Robber-turned saint and poet Valmiki, our most revered Adi Kavi (harbinger-poet), was redeemed of it quite accidentally. One day when he witnessed a bird killed by a hunter and heard the heart-rending cry of the bird's mate, he felt the pain and anguish of untimely slaying of love. This resulted in the inspiration of his composition of the first rhythmic verse in Indic culture, and eventually led him to write the Ramayana.

Most of the times what comes to my rescue is "the voice of God that I hear". But my god is humanity, a creature with an ethical project. Until the project is complete, I feel like a refugee. A feeling I have, also because, I'm at exile. I live in Mumbai, I have a home here, but I'm not a Mumbaikar.

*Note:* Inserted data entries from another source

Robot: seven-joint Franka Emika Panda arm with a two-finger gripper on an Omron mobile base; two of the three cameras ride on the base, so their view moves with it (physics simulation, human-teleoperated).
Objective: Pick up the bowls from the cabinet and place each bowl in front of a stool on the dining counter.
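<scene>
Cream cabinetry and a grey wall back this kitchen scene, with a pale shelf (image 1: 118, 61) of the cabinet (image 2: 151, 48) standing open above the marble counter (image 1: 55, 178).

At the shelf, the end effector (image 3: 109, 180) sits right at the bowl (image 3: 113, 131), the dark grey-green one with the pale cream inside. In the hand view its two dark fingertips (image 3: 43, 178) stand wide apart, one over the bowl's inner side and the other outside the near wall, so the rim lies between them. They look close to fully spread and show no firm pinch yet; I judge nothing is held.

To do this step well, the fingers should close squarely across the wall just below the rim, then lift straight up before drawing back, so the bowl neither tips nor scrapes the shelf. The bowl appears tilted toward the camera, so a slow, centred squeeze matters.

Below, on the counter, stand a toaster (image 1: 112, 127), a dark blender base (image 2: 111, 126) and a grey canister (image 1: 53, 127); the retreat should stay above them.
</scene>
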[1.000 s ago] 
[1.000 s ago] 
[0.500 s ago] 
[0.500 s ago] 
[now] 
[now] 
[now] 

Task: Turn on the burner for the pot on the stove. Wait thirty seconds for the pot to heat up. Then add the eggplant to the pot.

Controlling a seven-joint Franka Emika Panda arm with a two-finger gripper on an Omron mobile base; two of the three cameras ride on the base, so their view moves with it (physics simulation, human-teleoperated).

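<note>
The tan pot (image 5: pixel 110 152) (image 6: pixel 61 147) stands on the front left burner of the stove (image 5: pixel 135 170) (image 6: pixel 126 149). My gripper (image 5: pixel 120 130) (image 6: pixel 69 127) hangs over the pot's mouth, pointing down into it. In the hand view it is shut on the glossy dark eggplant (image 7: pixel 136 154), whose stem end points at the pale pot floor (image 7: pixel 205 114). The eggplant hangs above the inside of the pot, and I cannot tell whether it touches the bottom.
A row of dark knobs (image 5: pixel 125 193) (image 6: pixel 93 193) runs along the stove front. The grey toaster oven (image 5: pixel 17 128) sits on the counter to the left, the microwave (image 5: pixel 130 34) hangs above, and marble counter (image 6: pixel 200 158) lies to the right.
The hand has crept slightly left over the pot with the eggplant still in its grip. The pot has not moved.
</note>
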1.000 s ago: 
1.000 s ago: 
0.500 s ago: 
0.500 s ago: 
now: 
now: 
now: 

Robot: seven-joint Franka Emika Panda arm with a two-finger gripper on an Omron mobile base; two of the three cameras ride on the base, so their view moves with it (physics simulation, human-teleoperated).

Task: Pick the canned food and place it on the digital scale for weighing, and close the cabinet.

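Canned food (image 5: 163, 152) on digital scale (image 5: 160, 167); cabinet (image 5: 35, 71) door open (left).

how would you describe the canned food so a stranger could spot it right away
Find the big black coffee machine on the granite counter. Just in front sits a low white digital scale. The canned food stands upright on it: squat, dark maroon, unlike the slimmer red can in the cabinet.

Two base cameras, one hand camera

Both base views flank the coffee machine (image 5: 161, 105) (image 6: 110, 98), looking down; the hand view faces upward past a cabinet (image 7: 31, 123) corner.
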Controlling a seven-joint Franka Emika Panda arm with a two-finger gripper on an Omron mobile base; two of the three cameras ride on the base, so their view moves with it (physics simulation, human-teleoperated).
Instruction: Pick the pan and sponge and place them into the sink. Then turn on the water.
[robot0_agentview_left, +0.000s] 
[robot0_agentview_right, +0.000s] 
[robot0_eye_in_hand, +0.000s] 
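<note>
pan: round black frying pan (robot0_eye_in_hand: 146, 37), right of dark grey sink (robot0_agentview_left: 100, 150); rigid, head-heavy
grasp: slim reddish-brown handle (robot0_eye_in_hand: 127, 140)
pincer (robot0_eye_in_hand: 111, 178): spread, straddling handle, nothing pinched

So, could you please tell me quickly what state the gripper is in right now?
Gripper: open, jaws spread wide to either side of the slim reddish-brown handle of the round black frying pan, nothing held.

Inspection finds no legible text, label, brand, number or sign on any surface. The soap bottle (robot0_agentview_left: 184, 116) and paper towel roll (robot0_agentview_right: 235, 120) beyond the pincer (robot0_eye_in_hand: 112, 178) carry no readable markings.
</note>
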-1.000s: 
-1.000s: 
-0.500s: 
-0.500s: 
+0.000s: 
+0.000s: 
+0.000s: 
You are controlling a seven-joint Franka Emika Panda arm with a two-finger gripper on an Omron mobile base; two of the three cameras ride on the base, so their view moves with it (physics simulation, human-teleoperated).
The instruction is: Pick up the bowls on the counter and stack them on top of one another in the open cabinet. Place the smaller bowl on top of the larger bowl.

When writing Anatomy of Banarassey for my recently published anthology of poems, Banaras and the Other, I suffered a writer's block even though it was my second book after My Grandfather's Imaginary Typewriter. There was excessive self-doubt. I felt a lack of identity; a sense of humiliation too. I asked myself, 'Who I am?' I even detested my slow-lidding eyes and thorny hair-locks. Angry and anguished, I felt as if I am a lie, fiction and living the truth of another sky. My poem nearly collapsed and disintegrated. I struggled against my past, fading memories of being wounded with grammatical errors and provincial vocabulary.

Moreover, writing Banaras was also like inviting trouble. I was very scared. I wrote everyday but also erased the words almost every day. This was insanity. Then I stopped writing. I was able to restart one day after spending time in Kolkata with my elder son Shantanu. He'd left me wandering at the National Library at Alipore. I chanced upon the writings of Major James Rennell. His travel memories through lattices of colonial cartography sailed me to a new imagined geography of Banaras. Strangely, I literally dreamed passage after passage in the poem after this reversal to writing again. I showed my draft to my wife Shinjini. She said, 'you pray to the rains in Mumbai and praise to a memory ghost'.

While the writer's block can be alienating, self-destructive or simply nihilistic, it can also be liberating. I prefer to wait without calendar or seasons, for days, months or years, for poems to germinate, sprout and then become cruciform wings of the sacred wind. If you don't suffer this horror, you are not a writer; you are simply a troll or a bot.Not surprised, the new generation of writers of instant Lit are more like robots. Ah, they don't know the joys of writer's block!